Saturday, Oct. 9, 10 p.m.-12:20 a.m. EDT (Cinemax) "Public Enemies" (2009). Polished dramatization of the last months of famed Depression-era gangster John Dillinger (a commanding Johnny Depp). He orchestrates prison breaks, continues his bank-robbing spree across the Midwest, repeatedly eludes capture by special agent Melvin Purvis (Christian Bale) of the nascent FBI, and romances Chicago coat-check girl Billie Frechette (Marion Cotillard). Though the bullets fly in director and co-writer Michael Mann's sleek adaptation of journalist Bryan Burrough's 2004 history, the violence never becomes excessive, and the focus remains on Dillinger's complex personality, his perverse popularity and the moral limits circumscribing law enforcement. Considerable action violence, brief torture, cohabitation, brief nongraphic premarital sexual activity, at least one use of the F-word, and occasional crude and profane language. The Catholic News Service classification of the theatrical version was A-III -- adults. The Motion Picture Association of America rating was R -- restricted. Under 17 requires accompanying parent or adult guardian.
Here are some television program notes for the week of Oct. 3 with their TV Parental Guidelines ratings if available. They have not been reviewed and therefore are not necessarily recommended by Catholic News Service.

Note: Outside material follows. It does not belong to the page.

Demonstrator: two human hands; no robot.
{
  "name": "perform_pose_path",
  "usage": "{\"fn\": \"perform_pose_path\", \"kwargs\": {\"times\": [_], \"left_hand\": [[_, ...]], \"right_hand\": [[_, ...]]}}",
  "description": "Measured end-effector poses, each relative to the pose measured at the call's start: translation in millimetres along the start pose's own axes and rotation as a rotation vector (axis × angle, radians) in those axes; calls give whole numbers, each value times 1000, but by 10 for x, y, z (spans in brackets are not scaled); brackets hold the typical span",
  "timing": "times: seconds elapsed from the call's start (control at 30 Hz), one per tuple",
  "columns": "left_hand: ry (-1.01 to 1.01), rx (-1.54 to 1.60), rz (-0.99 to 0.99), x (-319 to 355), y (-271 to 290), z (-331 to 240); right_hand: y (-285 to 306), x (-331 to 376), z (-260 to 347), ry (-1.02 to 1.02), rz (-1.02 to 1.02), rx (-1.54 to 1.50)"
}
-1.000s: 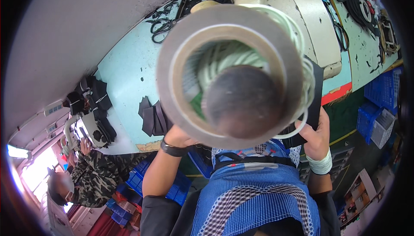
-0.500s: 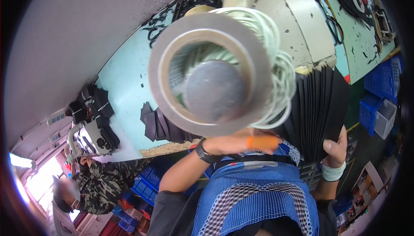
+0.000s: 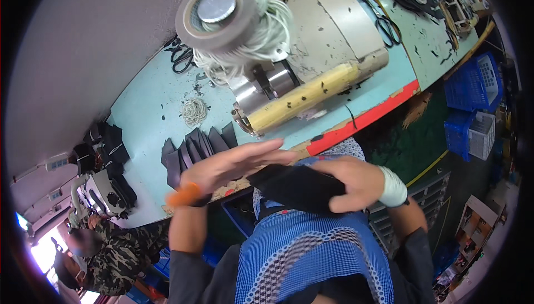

Sunday, Oct. 3, 10-11 p.m. EDT (EWTN) "Strengthening Marriages." Maggie Gallagher, president of the National Organization for Marriage, joins host Franciscan Father Michael Scanlan and panelists Regis Martin and Scott Hahn, all of the Franciscan University of Steubenville, Ohio. They discuss the nature of the current marriage crisis in Western society, and examine what Catholics can do to protect marriage as a cultural institution. Part of the series "Franciscan University Presents."
Monday, Oct. 4, 9-10:30 p.m. EDT (PBS) "A Letter to Elia." In this episode of the series "American Masters," Martin Scorsese explores the life of celebrated director Elia Kazan (1909-2003), probing Kazan's sense of himself as an immigrant and an outsider and recounting Kazan's influence on his own work (TV-PG -- parental guidance suggested).
Wednesday, Oct. 6, 9 p.m.-midnight EDT (PBS) "Macbeth." Sir Patrick Stewart stars in a Tony-nominated performance of Shakespeare's "Scottish play." Director Rupert Goold's allegorical adaptation of the classic tragedy, which won acclaim both in London and on Broadway, also stars Kate Fleetwood as the villainously ambitious Lady Macbeth. A "Great Performances" presentation (TV-14/V -- parents strongly cautioned; intense violence).
Friday, Oct. 8, 10-11 p.m. EDT (EWTN) "Assisi: Home of St. Francis." This special offers a guided tour of Assisi, Italy, the hometown of the great mystic and founder of the Franciscan order. The program explores many of the cultural and historic elements that helped shaped him.